- **DATASET CONTENT**

+++

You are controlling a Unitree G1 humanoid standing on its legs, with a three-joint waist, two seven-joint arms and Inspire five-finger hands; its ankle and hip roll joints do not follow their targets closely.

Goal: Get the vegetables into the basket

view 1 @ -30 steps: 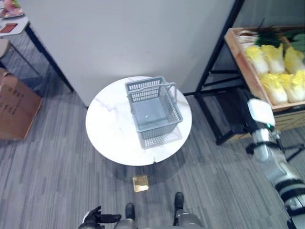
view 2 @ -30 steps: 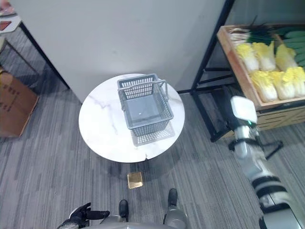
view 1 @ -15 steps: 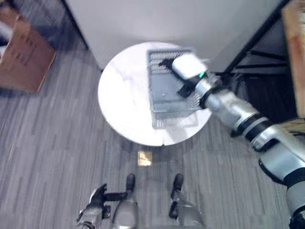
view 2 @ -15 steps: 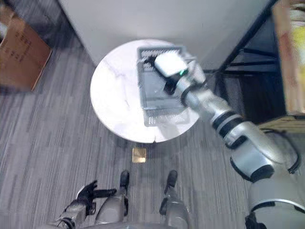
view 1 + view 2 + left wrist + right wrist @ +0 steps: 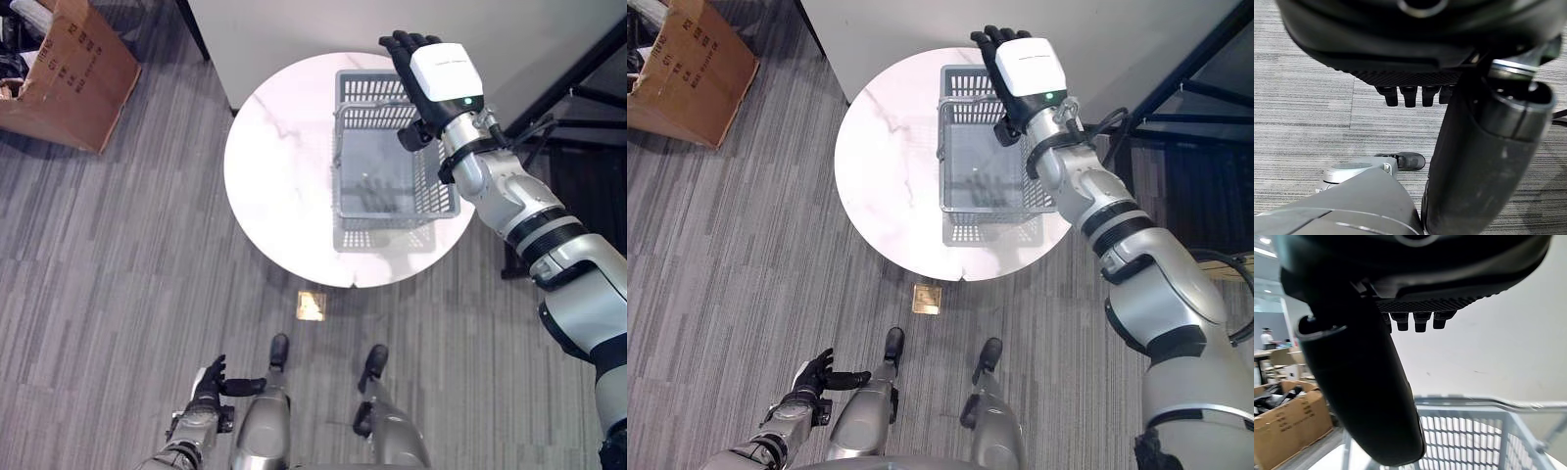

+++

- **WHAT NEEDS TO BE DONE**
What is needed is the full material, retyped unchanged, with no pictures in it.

- **RESULT OF THE TASK**
You are controlling a Unitree G1 humanoid standing on its legs, with a three-joint waist, two seven-joint arms and Inspire five-finger hands; its ankle and hip roll joints do not follow their targets closely.

Goal: Get the vegetables into the basket

view 1 @ -30 steps: 
view 2 @ -30 steps: 
view 1 @ -15 steps: 
view 2 @ -15 steps: 
view 1 + view 2 + left wrist + right wrist @ +0 steps: 

There is nothing more to this answer.